COMMENTARY

Expansion Length Tells Us Nothing About Chances of Recession
November 18th, 2019

Carl Riccadonna from Bloomberg Economics presented to the CFA Society of Detroit annual forecast luncheon on November 8. He made two high level points about the current 10.5-year economic expansion in the U.S. First, the length of an expansion has nothing to do with the probability of entering a recession. The current expansion has been long, but the total increase in real output remains below average. Second, real growth above 2.0 per cent is hard to achieve at the low, current rate of workforce expansion. Productivity gains are low, despite technological advances. My thesis is that technological advances enhance our lives and lead to better allocation of assets, and utilization of resources (both human and physical capital). But only part of these improvements flow through to increases in measurable output. We don’t save take all the time saved on travel, errands and communication and use that as opportunity to simply do more work.

Carl Riccadonna from Bloomberg Economics presented to the CFA Society of Detroit annual forecast luncheon on Friday, November 8 2019.

Economic projections from Bloomberg Economics are:

  • Real GDP growth of 1.7 per cent in the fourth quarter of 2019, rising to 2.0 per cent in 2020 (the U.S. Federal Reserve has the same 2.0 per cent forecast, falling to 1.9 per cent in 2021 and 1.8 per cent in 2022);[1]

  • Unemployment of 3.5 per cent in the fourth quarter of 2019, falling to 3.4 per cent in 2020 (the U.S. Federal Reserve is less optimistic, forecasting an unemployment rate of 3.7 per cent in 2020, rising to 3.8 per cent in 2021 and 3.9 per cent in 2022); and

  • Yield on 10-year treasury bonds of 2.25 per cent in 2020, compared to 1.84 per cent today.

 

Mr Riccadonna noted two key high level points.

 

First, the length of time an economy has been in expansion has nothing to do with the probability of entering a recession. Many people talk about a business cycle, as if there is some normal length of time that an economy is expanding or contracting. But this is not true. The current expansion in the United States has been running for 42 quarters, the longest period of expansion since records have been kept.

    Figure 1. Expansion Length

 

 

 

 

 

 

 

 

 

 

 

 

 

 

 

 

 

 

 

 

 

 

 

 

 

 

 

 

 

The average length of expansion since the 2nd World War is 21 quarters, and the average length of expansion since 1983 is 34 quarters. The year 1983 matters because this coincides with Paul Volcker’s term as Chair of the Federal Reserve from 1979 to 1987, when the Federal Reserve began using interest rates to keep inflation at a low, stable level.

Even though the expansion has been running for 10.5 years, the cumulative expansion in the size of the economy is below average. In real terms the economy has expanded by 26 per cent since 2009. On average during expansions the total increase in the size of the economy has been 27 per cent since World War II, and 33 per cent since 1983. So the U.S. is in a long-running, steady economy expansion, as opposed to a short, rapid-growth expansion.
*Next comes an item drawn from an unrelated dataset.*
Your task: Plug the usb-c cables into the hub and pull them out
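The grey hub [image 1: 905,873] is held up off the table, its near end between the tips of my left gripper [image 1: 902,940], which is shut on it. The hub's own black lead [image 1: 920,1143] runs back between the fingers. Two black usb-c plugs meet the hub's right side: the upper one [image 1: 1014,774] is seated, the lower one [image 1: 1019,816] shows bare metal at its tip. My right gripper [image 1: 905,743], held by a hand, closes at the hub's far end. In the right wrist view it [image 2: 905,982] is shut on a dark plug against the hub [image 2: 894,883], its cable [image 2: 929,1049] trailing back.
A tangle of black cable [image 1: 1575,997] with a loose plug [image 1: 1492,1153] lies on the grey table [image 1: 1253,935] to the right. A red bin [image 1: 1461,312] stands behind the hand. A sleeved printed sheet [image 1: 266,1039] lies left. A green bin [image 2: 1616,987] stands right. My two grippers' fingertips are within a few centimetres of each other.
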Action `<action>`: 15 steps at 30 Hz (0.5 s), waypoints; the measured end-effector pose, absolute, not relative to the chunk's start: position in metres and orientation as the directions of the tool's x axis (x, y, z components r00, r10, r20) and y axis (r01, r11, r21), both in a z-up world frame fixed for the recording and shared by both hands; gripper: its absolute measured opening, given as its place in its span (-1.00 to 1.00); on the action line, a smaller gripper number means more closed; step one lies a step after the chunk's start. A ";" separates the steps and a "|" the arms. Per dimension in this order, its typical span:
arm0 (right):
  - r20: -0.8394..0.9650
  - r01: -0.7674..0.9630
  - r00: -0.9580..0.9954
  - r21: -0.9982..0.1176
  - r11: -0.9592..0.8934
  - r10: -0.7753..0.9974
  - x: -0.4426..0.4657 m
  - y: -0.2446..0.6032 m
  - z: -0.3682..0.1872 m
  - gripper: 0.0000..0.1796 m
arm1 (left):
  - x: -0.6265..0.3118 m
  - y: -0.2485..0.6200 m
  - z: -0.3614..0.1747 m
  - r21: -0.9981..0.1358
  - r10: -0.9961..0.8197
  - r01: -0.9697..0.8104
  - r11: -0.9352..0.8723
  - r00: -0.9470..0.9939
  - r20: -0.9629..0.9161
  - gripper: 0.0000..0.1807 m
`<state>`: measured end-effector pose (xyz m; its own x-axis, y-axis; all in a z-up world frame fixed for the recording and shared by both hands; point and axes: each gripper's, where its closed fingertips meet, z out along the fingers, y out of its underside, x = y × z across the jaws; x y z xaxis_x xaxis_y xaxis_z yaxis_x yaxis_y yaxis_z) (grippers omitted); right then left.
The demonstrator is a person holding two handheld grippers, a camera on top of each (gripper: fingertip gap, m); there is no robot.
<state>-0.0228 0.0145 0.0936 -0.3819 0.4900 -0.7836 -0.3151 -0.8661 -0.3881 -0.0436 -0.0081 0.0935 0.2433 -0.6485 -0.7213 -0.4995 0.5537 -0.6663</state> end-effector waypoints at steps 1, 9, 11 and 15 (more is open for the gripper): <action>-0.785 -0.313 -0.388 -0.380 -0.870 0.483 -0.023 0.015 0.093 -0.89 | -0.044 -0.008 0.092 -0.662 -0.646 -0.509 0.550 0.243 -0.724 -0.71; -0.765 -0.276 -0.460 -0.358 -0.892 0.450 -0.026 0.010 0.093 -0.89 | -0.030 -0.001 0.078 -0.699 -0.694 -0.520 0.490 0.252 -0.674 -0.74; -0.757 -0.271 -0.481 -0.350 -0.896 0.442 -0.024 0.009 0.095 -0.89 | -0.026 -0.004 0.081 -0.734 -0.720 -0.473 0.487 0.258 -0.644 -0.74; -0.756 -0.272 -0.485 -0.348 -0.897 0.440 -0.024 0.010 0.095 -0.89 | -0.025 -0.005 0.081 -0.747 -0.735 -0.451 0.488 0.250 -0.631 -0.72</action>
Even though the expansion has been running for 10.5 years, the cumulative expansion is the size of the economy is below average. In real terms the economy has expanded by 26 per cent since 2009. On average during expansions the total increase in the size of the economy has been 27 per cent since World War II, and 33 per cent since 1983. So we are in a long-running, steady economic expansion, as opposed to a short, rapid-growth expansion.

Figure 2. Expansion Size

 

 

 

 

 

 

 

 

 

 

 

 

 

 

 

 

 

 

 

 

 

 

 

 

 

 

Second, productivity gains are low, compared to past decades. As shown in the figure below, it is challenging to grow the U.S. economy at real, annual rates above 2.0 per cent. Real growth was 4 per cent in the 1960’s as workforce participation increased and productivity per worker improved with innovation. Growth slowed to 3 per cent in the subsequent four decades as productivity fluctuated and there was reduced growth in workforce participation. And in the most recent decade we have not seen substantial productivity gains in ways that show up in GDP figures.

Figure 3. 10-year average U.S. economic growth rate

 

 

 

 

 

 

 

 

 

 

 

 

 

My view is that technological advances enhance our lives but do not necessarily show up in growth statistics. In the past week I’ve:

  • Used ride-share services (Lyft, Uber – this has slashed the cost of travel, increased the utilization of assets, and given workers the opportunities to earn additional income);

  • Had groceries delivered (Meijer, Shipt – this freed up time at home and, again, gave a worker the opportunity to earn additional income), and

  • Streamed entertainment (Xfinity, Amazon, Netflix).

Only some of these innovations lead to additional economic output. For instance, the workers’ additional income and the reduced cost of services will flow to spending and investment. But I didn’t necessarily say with respect to the free time, “Great, that gives me an opportunity to do more work.”